Task requirements:
Only the lines that hold "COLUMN" should be in the answer, each copied from the data below.

Supplied data:

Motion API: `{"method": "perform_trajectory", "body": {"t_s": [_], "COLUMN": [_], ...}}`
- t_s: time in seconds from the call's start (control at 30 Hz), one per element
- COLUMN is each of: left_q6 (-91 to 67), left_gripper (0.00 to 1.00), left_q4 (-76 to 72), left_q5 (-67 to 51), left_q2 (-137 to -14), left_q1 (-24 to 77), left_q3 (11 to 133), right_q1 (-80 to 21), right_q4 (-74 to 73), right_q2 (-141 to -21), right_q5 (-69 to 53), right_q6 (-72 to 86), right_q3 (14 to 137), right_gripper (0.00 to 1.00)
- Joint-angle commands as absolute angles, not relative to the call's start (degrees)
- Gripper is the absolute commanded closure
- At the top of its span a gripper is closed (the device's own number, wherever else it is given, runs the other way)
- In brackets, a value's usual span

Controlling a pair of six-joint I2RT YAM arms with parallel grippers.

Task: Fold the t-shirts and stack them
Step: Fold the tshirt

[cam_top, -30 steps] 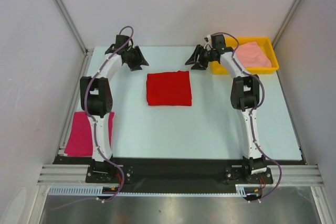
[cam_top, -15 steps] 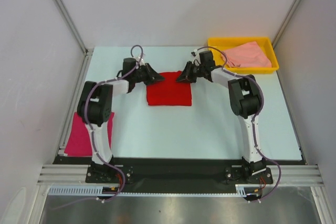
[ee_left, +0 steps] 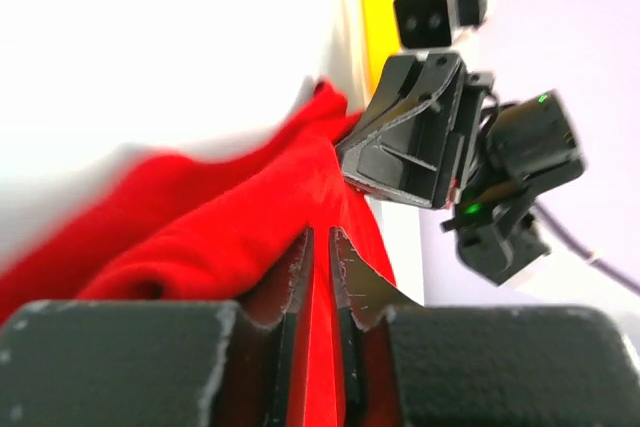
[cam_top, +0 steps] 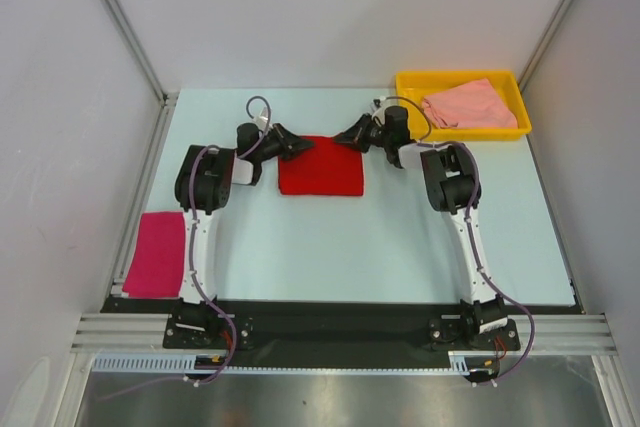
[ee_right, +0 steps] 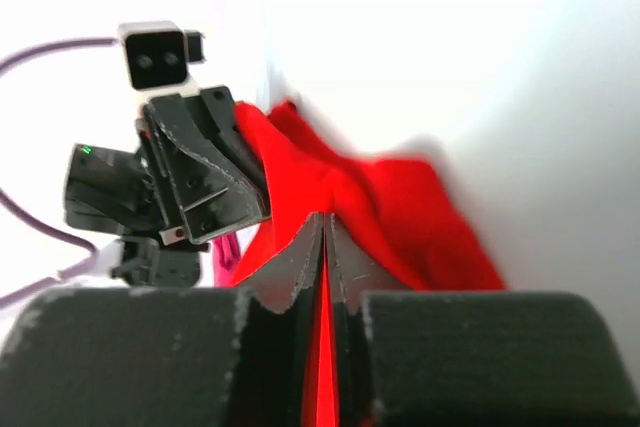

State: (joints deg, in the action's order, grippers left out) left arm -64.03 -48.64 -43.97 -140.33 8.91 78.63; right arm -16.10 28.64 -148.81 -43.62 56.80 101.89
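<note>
Left gripper (ee_left: 322,247) and right gripper (ee_right: 322,232) each pinch a far corner of the folded red t-shirt (cam_top: 320,172) lying mid-table. They seemingly catch every layer, though blur hides that, so the corners should rise together, level and taut, to avoid skewing the fold.

No legible text or markings

The pale table (cam_top: 380,247) bears a red shirt (cam_top: 320,169), magenta shirt (cam_top: 155,254) and yellow tray (cam_top: 460,133).
</note>
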Motion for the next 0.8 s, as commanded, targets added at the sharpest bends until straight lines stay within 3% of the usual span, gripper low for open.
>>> {"method": "perform_trajectory", "body": {"t_s": [0.0,0.3,0.37,0.47,0.57,0.77], "left_q6": [-68.02,-67.49,-67.50,-61.56,-50.85,-40.53], "left_gripper": [0.83,0.82,0.77,0.72,0.62,0.55], "left_q4": [-55.80,-31.56,-30.60,-24.37,-14.17,-6.34], "left_q5": [-41.40,-35.24,-35.24,-37.09,-36.57,-37.79], "left_q2": [-143.70,-148.00,-148.44,-149.15,-145.21,-133.10], "left_q1": [6.60,3.17,2.55,2.20,2.63,4.66], "left_q3": [82.26,93.77,96.22,102.97,107.39,103.38], "right_q1": [-14.68,-15.03,-15.03,-14.85,-14.59,-14.24], "right_q4": [31.30,6.70,2.48,1.32,0.61,2.29], "right_q2": [-153.27,-159.96,-161.71,-164.34,-165.06,-164.00], "right_q5": [-37.80,-26.56,-24.00,-24.43,-24.96,-25.75], "right_q6": [58.80,54.32,55.01,55.99,55.11,55.20], "right_q3": [106.77,126.46,129.98,133.40,136.14,141.40], "right_gripper": [0.92,0.93,0.93,0.93,0.93,0.91]}}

Response area:
Motion API: `{"method": "perform_trajectory", "body": {"t_s": [_], "COLUMN": [_], ...}}`
- COLUMN is each of: left_q6 (-91 to 67), left_gripper (0.00 to 1.00), left_q4 (-76 to 72), left_q5 (-67 to 51), left_q2 (-137 to -14), left_q1 (-24 to 77), left_q3 (11 to 133), right_q1 (-80 to 21), right_q4 (-74 to 73), right_q2 (-141 to -21), right_q5 (-69 to 53), right_q6 (-72 to 86), right_q3 (14 to 137), right_gripper (0.00 to 1.00)

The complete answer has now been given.